Our passage today addresses this issue. Acts 4:28-29 says, “to do whatever your hand and your plan had predestined to take place. And now, Lord, look upon their threats and grant to your servants to continue to speak your word with all boldness…” The passage is a part of a prayer that the believers offer up to the Lord after the release of Peter and John from prison. Its details give us wonderful theological things to reflect on and think about.

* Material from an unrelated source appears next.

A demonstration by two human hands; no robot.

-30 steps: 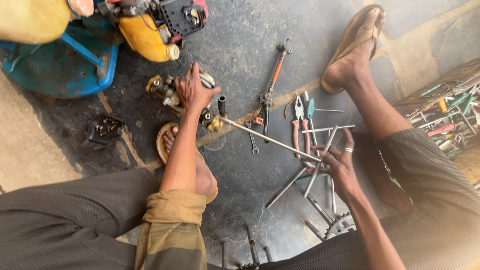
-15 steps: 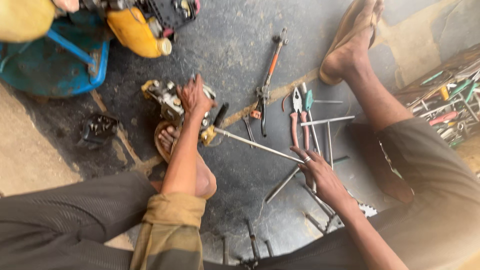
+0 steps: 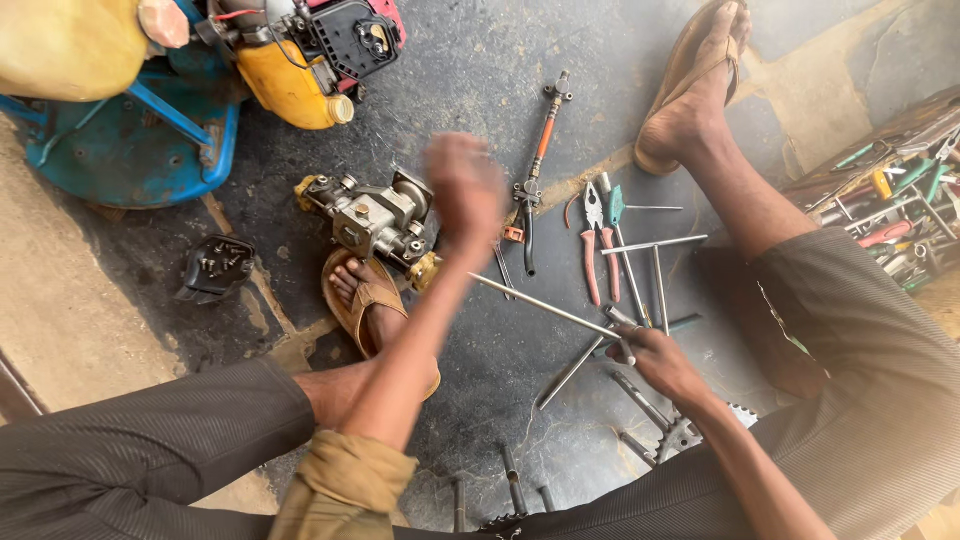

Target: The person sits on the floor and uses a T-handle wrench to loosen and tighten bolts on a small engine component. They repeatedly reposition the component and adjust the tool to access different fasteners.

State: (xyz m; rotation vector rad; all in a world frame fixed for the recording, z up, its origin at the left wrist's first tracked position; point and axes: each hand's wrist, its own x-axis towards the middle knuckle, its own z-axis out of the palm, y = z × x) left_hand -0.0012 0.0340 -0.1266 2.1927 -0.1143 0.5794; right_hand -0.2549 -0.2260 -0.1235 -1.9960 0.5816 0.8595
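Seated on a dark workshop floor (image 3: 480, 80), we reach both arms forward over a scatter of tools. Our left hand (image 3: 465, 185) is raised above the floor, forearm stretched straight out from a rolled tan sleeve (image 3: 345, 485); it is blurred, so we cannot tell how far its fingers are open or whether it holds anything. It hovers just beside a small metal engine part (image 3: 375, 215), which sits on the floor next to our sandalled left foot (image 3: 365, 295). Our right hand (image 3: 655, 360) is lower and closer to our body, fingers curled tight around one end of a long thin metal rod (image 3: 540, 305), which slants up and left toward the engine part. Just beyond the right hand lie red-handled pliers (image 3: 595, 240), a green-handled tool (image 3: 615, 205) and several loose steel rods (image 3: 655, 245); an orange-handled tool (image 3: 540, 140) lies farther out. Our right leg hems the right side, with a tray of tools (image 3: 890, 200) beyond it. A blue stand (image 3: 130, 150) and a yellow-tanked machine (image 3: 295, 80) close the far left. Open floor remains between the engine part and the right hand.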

Their prayer was addressing the arrest and death of Jesus at the hands of Jewish religious leaders and Roman authorities. They then acknowledge that these events were a part of “whatever your hand and your plan had predestined to take place.” The early Christians understood that Jesus’ death was no accident or mere unfolding of wickedly devised plans by those who opposed Him. No, these things were a part of the plan and hand of God. He predetermined these events. It says so plainly in Scripture. That doesn’t mean the people involved weren’t acting in line with their heart’s desires or were fully responsible for their actions. They were. This is where so many people go wrong in thinking about predestination. God predetermining events does not eliminate human responsibility or accountability for their actions. How do you untangle the two? You don’t. The Bible never tells us to.
How can this passage encourage us today? Nothing is ever outside the scope of God’s eternal decrees. This is how we know all things are going to end in our victory. The prophets weren’t guessing or hoping things would turn out as they said. No, they were repeating what God told them about His plans. And the reason God can guarantee the events is because He is over them. Yet in all of this, each person is responsible for his actions and motives. We live in a world where both are true. The moment you try to unravel the mystery, you usually run into error.
Reflection & Journal:
- Why does the word “predestination” upset so many Christians?
- How does a passage like today’s help us understand the work of God in events?
- What are some specific encouragements and comforts predestination gives us?